**TRY IT**
All of the listing must be given again exactly, except that the images are dropped.
--------------------------------------------------
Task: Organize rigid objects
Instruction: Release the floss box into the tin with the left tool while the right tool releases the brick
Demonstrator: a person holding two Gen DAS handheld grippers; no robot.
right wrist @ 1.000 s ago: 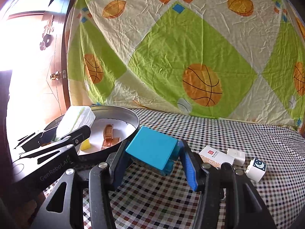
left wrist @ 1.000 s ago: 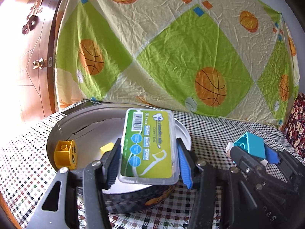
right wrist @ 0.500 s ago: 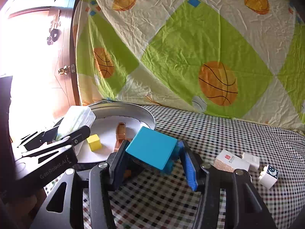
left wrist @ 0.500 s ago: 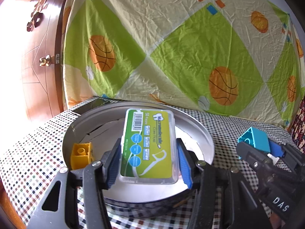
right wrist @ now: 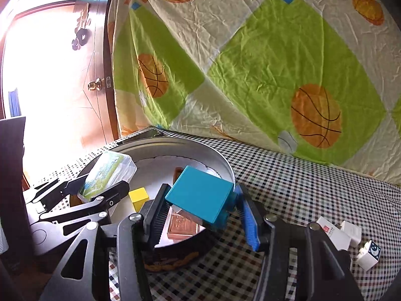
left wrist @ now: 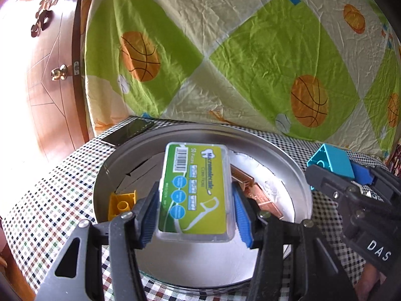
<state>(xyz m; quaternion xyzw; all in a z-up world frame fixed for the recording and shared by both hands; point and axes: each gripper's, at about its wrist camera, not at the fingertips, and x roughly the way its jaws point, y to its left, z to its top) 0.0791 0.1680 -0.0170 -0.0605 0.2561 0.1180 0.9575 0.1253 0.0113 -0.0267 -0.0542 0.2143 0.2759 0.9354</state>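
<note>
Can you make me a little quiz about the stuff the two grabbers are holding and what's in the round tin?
1. True or false: the left gripper is clamped on a green-labelled clear plastic floss-pick box.
2. What does the right gripper hold? A) a white cube B) a teal plastic building block C) a phone
3. Fill in: the yellow plastic building block lies inside the round metal ____.

Key
1. True: both pads press on its sides, above the tin.
2. B; it is tilted, at the tin's rim.
3. tin. Copper-coloured flat pieces lie in it too.
</note>
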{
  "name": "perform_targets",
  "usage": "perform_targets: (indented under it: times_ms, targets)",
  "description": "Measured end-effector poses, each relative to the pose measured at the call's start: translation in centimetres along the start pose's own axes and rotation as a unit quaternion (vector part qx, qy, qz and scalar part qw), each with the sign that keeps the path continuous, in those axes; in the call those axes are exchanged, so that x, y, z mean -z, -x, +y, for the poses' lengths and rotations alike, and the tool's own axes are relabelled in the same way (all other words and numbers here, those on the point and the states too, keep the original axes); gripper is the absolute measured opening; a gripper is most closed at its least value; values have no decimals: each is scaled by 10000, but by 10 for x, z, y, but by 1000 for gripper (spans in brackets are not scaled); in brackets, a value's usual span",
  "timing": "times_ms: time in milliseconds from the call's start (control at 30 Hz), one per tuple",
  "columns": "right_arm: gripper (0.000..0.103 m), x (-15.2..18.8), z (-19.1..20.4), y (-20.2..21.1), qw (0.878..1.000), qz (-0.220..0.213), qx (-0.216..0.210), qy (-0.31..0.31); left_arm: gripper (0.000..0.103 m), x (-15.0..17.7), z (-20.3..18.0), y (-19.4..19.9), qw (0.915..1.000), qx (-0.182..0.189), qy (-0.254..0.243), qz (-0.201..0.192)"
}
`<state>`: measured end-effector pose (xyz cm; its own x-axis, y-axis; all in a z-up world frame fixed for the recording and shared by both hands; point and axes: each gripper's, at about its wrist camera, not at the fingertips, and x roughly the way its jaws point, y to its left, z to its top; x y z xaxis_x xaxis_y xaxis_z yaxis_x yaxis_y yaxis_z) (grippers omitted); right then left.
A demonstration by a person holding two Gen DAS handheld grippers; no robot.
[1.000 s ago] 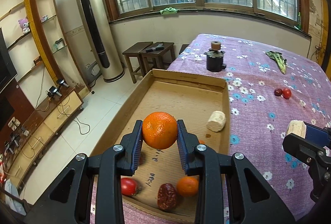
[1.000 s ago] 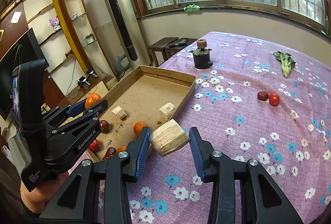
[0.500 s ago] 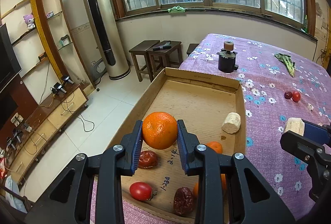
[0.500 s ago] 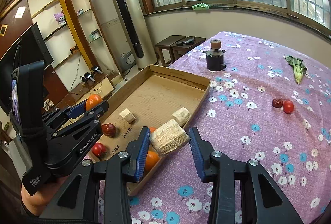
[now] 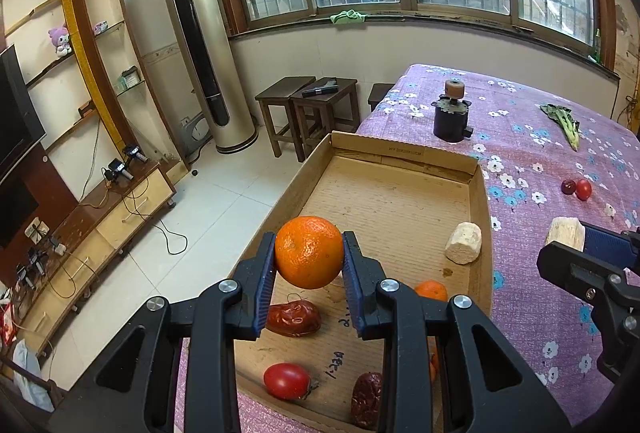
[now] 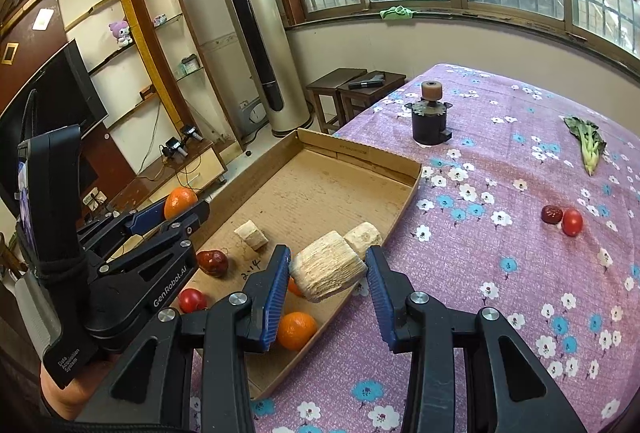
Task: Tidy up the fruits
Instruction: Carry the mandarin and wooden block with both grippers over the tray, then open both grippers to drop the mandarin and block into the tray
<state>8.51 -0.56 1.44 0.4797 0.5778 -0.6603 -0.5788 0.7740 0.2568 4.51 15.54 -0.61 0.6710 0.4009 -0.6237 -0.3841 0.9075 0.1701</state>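
Where the purple floral cloth covers the counter, a shallow cardboard tray at its left edge, holding pale chunks, dates, a tomato and small oranges. Beyond it, a dark motor and a leafy green; to the right, a date beside a tomato. Above the tray, left gripper fingers pinching an orange; right gripper fingers clamped on a pale fibrous chunk over the tray's right wall.
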Motion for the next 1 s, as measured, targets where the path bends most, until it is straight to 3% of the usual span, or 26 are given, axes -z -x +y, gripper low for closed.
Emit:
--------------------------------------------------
**SOLUTION FOR THIS PROBLEM**
Task: Organize rigid objects
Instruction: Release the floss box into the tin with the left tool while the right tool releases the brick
Demonstrator: a person holding two Gen DAS handheld grippers; no robot.
right wrist @ 1.000 s ago: 
left wrist @ 1.000 s ago: 
right wrist @ 0.500 s ago: 
left wrist @ 0.500 s ago: 
right wrist @ now: 
left wrist @ now: 
<state>(xyz m; quaternion xyzw; all in a z-up world frame fixed for the recording and shared by both hands; point and axes: each gripper's, at about its wrist camera, not at the fingertips, and x roughly the way its jaws point, y to its left, z to its top) 0.0791 0.1680 -0.0170 -0.0605 0.2561 0.1180 0.9575 0.1253 0.0113 -0.0267 -0.0542 0.2143 0.2759 0.9354</state>
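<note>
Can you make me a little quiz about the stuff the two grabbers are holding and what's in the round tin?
1. True or false: the left gripper is clamped on a green-labelled clear plastic floss-pick box.
2. What does the right gripper hold? A) a white cube B) a teal plastic building block C) a phone
3. Fill in: the yellow plastic building block lies inside the round metal ____.

Key
1. True: both pads press on its sides, above the tin.
2. B; it is tilted, at the tin's rim.
3. tin. Copper-coloured flat pieces lie in it too.
</note>
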{
  "name": "perform_targets",
  "usage": "perform_targets: (indented under it: times_ms, targets)",
  "description": "Measured end-effector poses, each relative to the pose measured at the call's start: translation in centimetres along the start pose's own axes and rotation as a unit quaternion (vector part qx, qy, qz and scalar part qw), each with the sign that keeps the path continuous, in those axes; in the call those axes are exchanged, so that x, y, z mean -z, -x, +y, for the poses' lengths and rotations alike, and the tool's own axes are relabelled in the same way (all other words and numbers here, those on the point and the states too, keep the original axes); gripper is the absolute measured opening; a gripper is most closed at its least value; values have no decimals: each is scaled by 10000, but by 10 for x, z, y, but by 1000 for gripper (spans in brackets are not scaled); in brackets, a value's usual span",
  "timing": "times_ms: time in milliseconds from the call's start (control at 30 Hz), one per tuple",
  "columns": "right_arm: gripper (0.000..0.103 m), x (-15.2..18.8), z (-19.1..20.4), y (-20.2..21.1), qw (0.878..1.000), qz (-0.220..0.213), qx (-0.216..0.210), qy (-0.31..0.31); left_arm: gripper (0.000..0.103 m), x (-15.0..17.7), z (-20.3..18.0), y (-19.4..19.9), qw (0.915..1.000), qx (-0.182..0.189), qy (-0.254..0.243), qz (-0.201..0.192)"
}
`<state>`: measured end-effector pose (xyz cm; its own x-axis, y-axis; all in a z-up world frame fixed for the recording and shared by both hands; point and axes: each gripper's, at about its wrist camera, not at the fingertips, and x roughly the way its jaws point, y to its left, z to its top; x y z xaxis_x xaxis_y xaxis_z yaxis_x yaxis_y yaxis_z) (grippers omitted); right then left.
A demonstration by a person holding two Gen DAS handheld grippers; no robot.
[1.000 s ago] 
[1.000 s ago] 
[0.500 s ago] 
[0.500 s ago] 
[now] 
[now] 
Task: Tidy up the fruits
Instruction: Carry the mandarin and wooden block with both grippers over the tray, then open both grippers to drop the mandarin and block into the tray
<state>8.51 -0.56 1.44 0.4797 0.5778 -0.6603 -0.5788 0.7740 0.2568 4.51 15.54 -0.61 0.6710 0.4009 -0.6237 -0.3841 0.9075 0.1701</state>
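Where the purple floral cloth covers the counter, a shallow cardboard tray at its left edge, holding pale chunks, dates, a tomato and small oranges. Beyond it, a dark motor and a leafy green; to the right, a date beside a tomato. Above the tray, left gripper fingers pinching an orange; right gripper fingers clamped on a pale fibrous chunk over the tray's right wall.
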Motion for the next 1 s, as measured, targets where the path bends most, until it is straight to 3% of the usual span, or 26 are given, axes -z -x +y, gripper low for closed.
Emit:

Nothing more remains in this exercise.